Así de profundo era su arrepentimiento.

Zeon habló:

“Lo hecho, hecho está. Dos personas del Ayuntamiento nos acompañarán. Debemos evitar más filtraciones y pensar cómo usarlas a nuestro favor.”

“Sí, Zeon.”

Ambos respondieron al unísono.

Zeon caminaba solo por la calle.

‘Se están moviendo demasiado rápido.’

Apenas ayer Aslan y Duduyan lo habían contactado, y sin embargo, Jin Geum-ho ya no solo lo sabía, sino que había descubierto la razón por la que lo habían buscado.

Era una reacción increíblemente rápida.

‘Deben tener a alguien vigilándome…’

No había otra explicación para que hubieran respondido tan pronto.

Zeon frunció el ceño.

Siempre era cuidadoso con su entorno.

Era algo que le salía natural.

Y aun así, no había notado nada inusual.

‘Eso significa que quien me está vigilando tiene habilidades especiales…’

Aunque no tenía más remedio que seguirle el juego a Jin Geum-ho, eso no significaba que planeaba obedecer ciegamente todos sus caprichos.

El momento en que uno muestra debilidad, el otro lado aprovecha para profundizar.

No existe el “contenerse”.

En este mundo, una vez que alguien empieza a escarbar, no se detiene hasta dejarte seco.

Podrías caer una vez, pero nunca dos.

Tenía que demostrarles que no era alguien con quien se pudiera jugar.

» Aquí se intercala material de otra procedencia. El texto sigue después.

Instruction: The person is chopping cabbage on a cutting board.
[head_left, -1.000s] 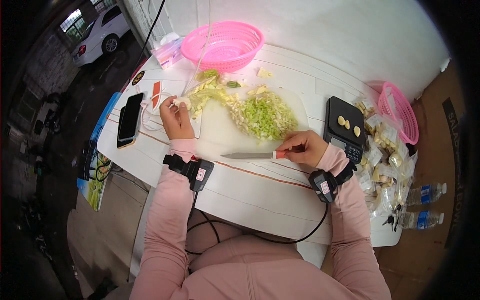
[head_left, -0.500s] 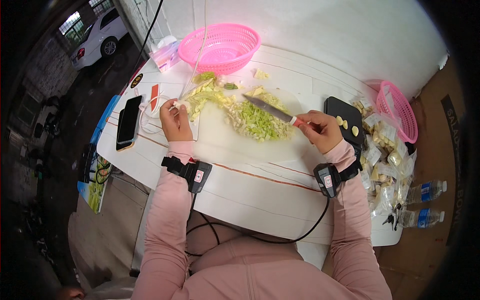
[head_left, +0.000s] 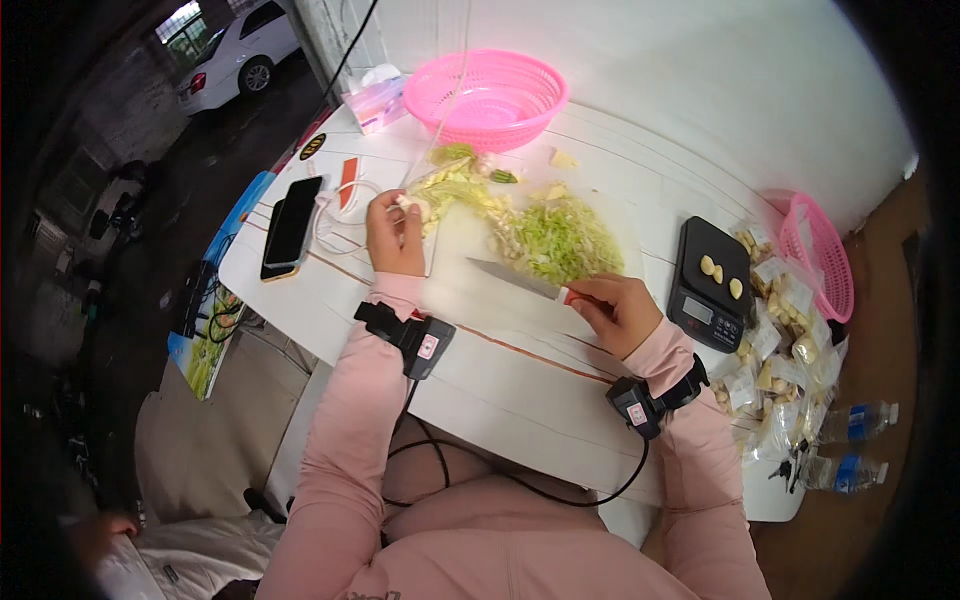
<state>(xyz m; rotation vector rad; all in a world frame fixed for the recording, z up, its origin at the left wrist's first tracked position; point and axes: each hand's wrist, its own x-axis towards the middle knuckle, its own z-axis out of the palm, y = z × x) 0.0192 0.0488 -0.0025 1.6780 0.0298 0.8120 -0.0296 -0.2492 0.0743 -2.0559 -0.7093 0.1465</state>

Zeon invocó silenciosamente su poder.

¡Whoosh!

De pronto, comenzó a levantarse una tormenta de arena.

Zeon manipulaba la arena, cabalgando sobre el viento.

“¿Qué demonios?!”

“¿Por qué hay una tormenta de arena de repente?”

Las personas que caminaban por la calle se sobresaltaron ante la ráfaga repentina, aunque nadie lo encontró demasiado extraño.

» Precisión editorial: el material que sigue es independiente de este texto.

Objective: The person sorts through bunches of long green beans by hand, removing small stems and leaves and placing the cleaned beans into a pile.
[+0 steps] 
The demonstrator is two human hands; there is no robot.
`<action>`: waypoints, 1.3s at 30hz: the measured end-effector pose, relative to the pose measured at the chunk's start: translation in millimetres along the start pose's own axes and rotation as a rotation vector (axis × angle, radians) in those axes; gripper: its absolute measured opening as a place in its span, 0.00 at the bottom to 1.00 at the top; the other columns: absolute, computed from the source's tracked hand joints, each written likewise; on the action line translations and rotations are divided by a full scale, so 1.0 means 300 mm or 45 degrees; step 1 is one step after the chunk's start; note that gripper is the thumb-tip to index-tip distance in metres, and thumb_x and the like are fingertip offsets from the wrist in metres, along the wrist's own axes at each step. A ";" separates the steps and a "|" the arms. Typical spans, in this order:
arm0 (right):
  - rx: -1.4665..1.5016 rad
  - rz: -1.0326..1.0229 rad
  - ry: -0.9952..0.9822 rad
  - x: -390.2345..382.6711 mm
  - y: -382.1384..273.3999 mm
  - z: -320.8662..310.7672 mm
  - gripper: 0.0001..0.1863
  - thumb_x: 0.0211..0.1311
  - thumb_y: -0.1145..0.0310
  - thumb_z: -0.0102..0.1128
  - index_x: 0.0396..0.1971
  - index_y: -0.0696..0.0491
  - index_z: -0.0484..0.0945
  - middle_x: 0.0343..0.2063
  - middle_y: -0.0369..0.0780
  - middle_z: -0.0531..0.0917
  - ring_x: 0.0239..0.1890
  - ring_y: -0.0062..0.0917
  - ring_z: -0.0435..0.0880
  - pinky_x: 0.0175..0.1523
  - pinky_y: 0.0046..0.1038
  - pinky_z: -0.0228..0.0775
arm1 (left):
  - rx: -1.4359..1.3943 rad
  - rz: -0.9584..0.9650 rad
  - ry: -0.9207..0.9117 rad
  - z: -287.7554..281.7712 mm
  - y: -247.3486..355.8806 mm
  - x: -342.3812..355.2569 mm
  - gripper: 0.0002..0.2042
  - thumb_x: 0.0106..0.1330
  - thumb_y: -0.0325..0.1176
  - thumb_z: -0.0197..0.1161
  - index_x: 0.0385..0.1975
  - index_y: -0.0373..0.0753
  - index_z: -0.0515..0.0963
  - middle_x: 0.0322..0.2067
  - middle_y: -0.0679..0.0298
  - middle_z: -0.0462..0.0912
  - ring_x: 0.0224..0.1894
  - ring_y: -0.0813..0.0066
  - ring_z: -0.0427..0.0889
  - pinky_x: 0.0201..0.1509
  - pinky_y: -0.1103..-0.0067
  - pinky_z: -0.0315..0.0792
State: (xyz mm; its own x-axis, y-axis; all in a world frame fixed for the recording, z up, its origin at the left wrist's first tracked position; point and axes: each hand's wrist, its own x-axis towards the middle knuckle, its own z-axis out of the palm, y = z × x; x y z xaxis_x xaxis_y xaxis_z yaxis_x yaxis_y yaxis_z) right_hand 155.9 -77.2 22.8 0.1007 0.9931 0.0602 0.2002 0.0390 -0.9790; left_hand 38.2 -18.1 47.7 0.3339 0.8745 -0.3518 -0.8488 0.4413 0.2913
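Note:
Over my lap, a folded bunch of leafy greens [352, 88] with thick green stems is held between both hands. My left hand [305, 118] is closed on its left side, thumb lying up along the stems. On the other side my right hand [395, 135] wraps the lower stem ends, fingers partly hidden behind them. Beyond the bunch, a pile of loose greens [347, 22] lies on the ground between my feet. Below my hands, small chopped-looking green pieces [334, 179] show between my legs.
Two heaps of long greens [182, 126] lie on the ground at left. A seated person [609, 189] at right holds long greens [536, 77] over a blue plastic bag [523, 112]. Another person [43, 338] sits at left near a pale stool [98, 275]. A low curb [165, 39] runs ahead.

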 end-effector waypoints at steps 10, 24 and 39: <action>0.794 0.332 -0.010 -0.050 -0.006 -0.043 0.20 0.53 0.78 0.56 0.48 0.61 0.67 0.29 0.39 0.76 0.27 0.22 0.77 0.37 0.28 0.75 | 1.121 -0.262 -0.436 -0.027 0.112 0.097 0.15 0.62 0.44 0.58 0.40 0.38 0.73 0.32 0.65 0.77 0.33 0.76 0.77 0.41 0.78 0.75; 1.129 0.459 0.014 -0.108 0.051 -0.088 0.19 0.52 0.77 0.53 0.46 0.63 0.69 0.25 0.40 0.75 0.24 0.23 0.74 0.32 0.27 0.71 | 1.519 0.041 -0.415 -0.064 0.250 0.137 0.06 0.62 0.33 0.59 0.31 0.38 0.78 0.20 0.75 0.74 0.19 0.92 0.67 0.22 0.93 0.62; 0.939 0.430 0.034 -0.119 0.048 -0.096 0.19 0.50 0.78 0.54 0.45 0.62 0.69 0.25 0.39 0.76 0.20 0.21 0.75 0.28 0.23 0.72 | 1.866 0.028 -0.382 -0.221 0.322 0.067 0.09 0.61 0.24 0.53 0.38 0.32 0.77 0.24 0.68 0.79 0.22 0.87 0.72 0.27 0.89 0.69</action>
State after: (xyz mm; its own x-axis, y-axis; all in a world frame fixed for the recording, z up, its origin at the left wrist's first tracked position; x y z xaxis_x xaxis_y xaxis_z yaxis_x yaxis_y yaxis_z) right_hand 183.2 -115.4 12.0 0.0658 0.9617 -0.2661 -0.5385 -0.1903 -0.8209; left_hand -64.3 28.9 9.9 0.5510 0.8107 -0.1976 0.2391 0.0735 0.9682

Las tormentas de arena eran comunes en los barrios bajos.

Pero esta era diferente. Era más violenta e intensa de lo normal.

La arena era tan espesa y salvaje que la gente no podía abrir los ojos.

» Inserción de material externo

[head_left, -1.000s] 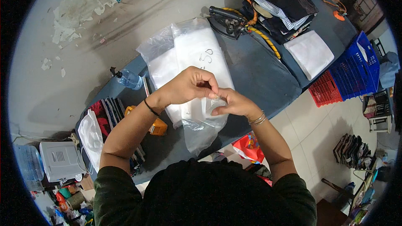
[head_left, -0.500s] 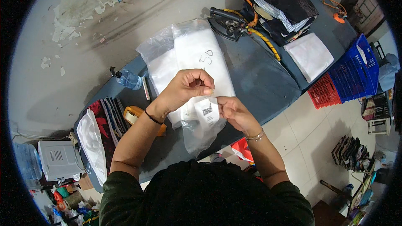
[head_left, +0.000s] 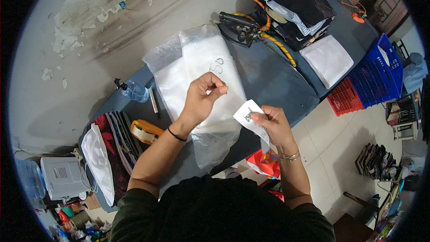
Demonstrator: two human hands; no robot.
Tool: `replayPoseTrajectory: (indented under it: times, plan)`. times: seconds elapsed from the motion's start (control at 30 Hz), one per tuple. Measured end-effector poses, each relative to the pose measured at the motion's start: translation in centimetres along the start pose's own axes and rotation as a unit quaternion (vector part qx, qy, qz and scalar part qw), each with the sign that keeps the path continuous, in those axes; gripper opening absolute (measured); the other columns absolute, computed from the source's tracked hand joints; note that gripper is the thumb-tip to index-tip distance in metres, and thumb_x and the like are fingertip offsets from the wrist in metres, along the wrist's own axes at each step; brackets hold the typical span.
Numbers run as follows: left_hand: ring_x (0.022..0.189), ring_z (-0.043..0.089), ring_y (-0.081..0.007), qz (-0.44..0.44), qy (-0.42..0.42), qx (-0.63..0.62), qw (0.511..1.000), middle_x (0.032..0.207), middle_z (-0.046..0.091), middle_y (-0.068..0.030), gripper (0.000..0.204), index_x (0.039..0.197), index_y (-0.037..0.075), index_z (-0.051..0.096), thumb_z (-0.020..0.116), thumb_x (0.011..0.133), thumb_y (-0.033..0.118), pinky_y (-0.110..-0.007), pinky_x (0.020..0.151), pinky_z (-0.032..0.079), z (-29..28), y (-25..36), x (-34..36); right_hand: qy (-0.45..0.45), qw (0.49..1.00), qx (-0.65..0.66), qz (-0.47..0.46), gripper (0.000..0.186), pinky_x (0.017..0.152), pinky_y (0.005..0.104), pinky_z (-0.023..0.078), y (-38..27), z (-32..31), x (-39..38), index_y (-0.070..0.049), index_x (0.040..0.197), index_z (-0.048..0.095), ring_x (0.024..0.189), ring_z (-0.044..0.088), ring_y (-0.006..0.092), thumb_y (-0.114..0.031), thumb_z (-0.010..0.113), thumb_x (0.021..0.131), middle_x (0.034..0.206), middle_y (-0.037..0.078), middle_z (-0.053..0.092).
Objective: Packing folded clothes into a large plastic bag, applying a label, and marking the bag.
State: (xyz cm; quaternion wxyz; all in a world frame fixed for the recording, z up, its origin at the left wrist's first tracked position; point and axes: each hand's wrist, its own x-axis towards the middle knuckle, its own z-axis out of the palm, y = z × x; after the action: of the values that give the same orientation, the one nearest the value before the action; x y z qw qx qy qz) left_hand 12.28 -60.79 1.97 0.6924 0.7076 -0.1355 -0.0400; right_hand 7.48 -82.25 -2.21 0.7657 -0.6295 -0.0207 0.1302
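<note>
My right hand [head_left: 275, 126] pinches a small white printed paper slip [head_left: 251, 115], thumb on its dark printed patch. The slip is held above the right edge of a plastic-wrapped white bundle [head_left: 206, 54]. My left hand [head_left: 200, 101] is closed, thumb and forefinger pinched over the bundle. From those fingertips a thin see-through strip, which looks like clear tape [head_left: 234, 97], runs toward the slip; it is hard to make out. Loose clear plastic [head_left: 216, 148] hangs off the bundle's near end. Left of my left wrist is a yellow tape dispenser [head_left: 145, 132].
An iron [head_left: 237, 29] with an orange cord stands behind the bundle on the blue-grey table [head_left: 277, 80]. Folded dark clothes [head_left: 300, 9] and a white folded cloth [head_left: 327, 60] lie to the right. A spray bottle [head_left: 135, 92] and marker [head_left: 153, 101] sit left.
My right hand has moved right and lifted the paper slip away from the plastic. My left hand stays pinched nearly in place, so the hands are farther apart.
</note>
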Motion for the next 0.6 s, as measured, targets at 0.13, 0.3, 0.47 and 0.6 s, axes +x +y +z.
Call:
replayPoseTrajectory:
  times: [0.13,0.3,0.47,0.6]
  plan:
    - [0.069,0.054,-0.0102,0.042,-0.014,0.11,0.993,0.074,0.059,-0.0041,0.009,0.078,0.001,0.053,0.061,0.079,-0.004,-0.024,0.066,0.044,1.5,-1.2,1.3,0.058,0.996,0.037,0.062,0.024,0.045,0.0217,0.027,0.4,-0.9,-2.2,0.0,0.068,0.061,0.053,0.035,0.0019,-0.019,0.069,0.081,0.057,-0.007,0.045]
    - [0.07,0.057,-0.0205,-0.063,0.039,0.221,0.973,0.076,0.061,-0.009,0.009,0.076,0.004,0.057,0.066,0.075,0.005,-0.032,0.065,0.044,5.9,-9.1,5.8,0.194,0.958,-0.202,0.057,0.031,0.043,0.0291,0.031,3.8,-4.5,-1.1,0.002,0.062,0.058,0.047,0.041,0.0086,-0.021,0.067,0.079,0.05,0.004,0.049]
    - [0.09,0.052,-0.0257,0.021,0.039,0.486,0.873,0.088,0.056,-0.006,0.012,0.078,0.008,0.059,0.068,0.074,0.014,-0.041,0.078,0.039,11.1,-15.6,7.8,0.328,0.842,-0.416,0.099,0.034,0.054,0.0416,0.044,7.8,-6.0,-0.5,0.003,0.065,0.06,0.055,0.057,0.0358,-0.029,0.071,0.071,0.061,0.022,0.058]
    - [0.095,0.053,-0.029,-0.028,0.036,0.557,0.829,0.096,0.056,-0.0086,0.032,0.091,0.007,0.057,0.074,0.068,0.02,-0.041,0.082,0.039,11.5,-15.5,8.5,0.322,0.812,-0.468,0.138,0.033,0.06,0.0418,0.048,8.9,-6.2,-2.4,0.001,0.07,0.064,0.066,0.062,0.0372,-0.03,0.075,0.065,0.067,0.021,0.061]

Tosían, incapaces de respirar mientras la arena les entraba por la boca y la nariz.

Ni siquiera cubrirse el rostro con telas servía de mucho.

Las personas se agacharon, esperando que la tormenta pasara.

Pero algunos reaccionaron de manera distinta.

Tan pronto como empezó la tormenta, se colocaron máscaras con filtros de aire.

Eran miembros de la Unidad Sombra.

Habían estado vigilando a Zeon desde lejos.

Aunque ya habían obtenido información valiosa, su misión de seguimiento aún no había terminado.

“¡Maldición! ¿De dónde salió esta tormenta?”

“¡No puedo ver al Número Cinco por ningún lado!”

En el breve momento en que se pusieron las máscaras, Zeon desapareció.

Fue entonces cuando la arena frente a ellos empezó a reunirse.

En un parpadeo, la arena tomó forma humana.

Un Soldado de Arena.

Apenas lo vieron, los vigilantes entendieron que habían sido descubiertos.

“¡Corran!”

Huyeron sin mirar atrás.

Pero la tormenta de arena se aferró a ellos como una sanguijuela.

Lo que no sabían era que Zeon iba montado sobre la tormenta, persiguiéndolos.